The United States could withdraw more than 100,000 soldiers out of Iraq by the end of 2008 but should retain three permanent bases, Iraqi President Jalal Talabani said Sunday. Interviewed by CNN in Washington, Talabani also backed a US Senate plan to decentralize Iraq along ethnic lines, but said he opposed an independent Kurdistan.
"More than 100,000 can be back by the end of the next year," he said of the US troop presence in Iraq.
Talabani told CNN that he wanted the United States to retain three permanent bases in northern, central and southern Iraq to train Iraqi forces "and preventing our neighbors from interfering."

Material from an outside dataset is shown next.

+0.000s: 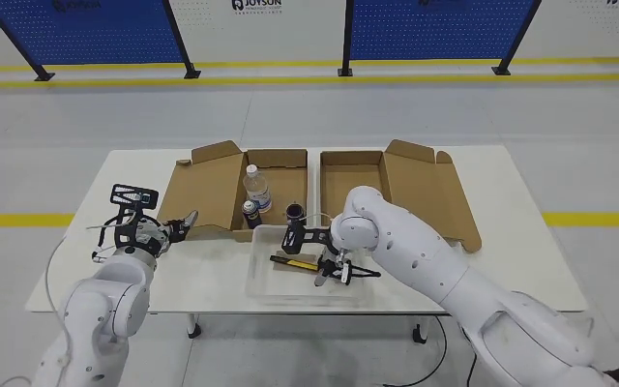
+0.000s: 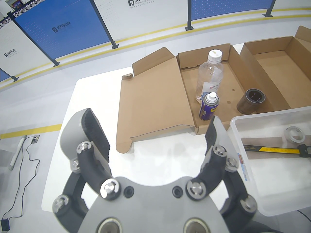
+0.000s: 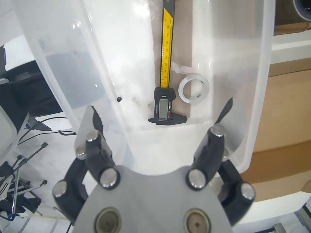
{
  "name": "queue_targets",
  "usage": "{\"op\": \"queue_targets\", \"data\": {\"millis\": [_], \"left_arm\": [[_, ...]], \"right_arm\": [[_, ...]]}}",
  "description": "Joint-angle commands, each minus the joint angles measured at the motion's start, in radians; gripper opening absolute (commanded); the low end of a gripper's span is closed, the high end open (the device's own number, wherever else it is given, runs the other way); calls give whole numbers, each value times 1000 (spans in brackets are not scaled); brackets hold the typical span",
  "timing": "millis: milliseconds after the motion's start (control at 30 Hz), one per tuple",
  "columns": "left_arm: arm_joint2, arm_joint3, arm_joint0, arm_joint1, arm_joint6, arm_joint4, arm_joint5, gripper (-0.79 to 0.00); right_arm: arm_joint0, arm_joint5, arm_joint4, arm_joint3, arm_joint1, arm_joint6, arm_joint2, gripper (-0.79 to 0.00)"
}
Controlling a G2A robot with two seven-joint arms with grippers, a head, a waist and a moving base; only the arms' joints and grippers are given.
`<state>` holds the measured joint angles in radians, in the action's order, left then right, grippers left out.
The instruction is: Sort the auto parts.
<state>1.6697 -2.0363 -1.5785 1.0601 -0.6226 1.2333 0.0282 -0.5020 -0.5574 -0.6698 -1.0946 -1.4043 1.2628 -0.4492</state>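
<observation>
A clear plastic bin (image 1: 259, 282) at the table's front centre holds a black and yellow caliper (image 3: 166, 37) and a small metal ring (image 3: 193, 87) beside the caliper's head. My right gripper (image 3: 160, 109) hovers open over the bin's near end, just above the caliper's display, with nothing between its fingers. In the left cardboard box (image 2: 204, 54) stand a clear bottle (image 2: 210, 73), a blue spray can (image 2: 209, 106) and a dark metal bearing sleeve (image 2: 251, 100). My left gripper (image 2: 150, 117) is open and empty over the table, by that box's front left flap.
An empty second cardboard box (image 1: 353, 189) sits to the right of the first, its lid flap spread towards the table's right edge. The left box's lid flap (image 1: 203, 189) lies flat to the left. Bare table lies along the front left and far right.
</observation>
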Motion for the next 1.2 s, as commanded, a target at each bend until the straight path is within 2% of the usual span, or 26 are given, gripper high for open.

"Of course, Iran included, we don't want Iran to interfere in our internal affairs. We want good relations with Iran," he said.
Talabani also backed a US Senate vote last month to subdivide Iraq into Kurdish, Shiite and Sunni entities, with a federal government in Baghdad in charge of border security and oil revenues. The plan is opposed by the White House and by Prime Minister Nuri al-Maliki.
A close reading of the Senate's non-binding resolution shows that "in every article that it is insisting on the unity of Iraq, of the security of Iraq, of the prosperity of Iraq, of national reconciliation and asking our neighbors not to interfere in the internal affairs of Iraq," Talabani said.
Talabani stressed: "There is no possibility of having independent Kurdistan for many reasons." Regional powers with their own Kurdish minorities such as Turkey, Iran, and Syria would "send arms to fight that," he said, and the Kurdish people's best interest lies in a "democratic, federal regime in Iraq."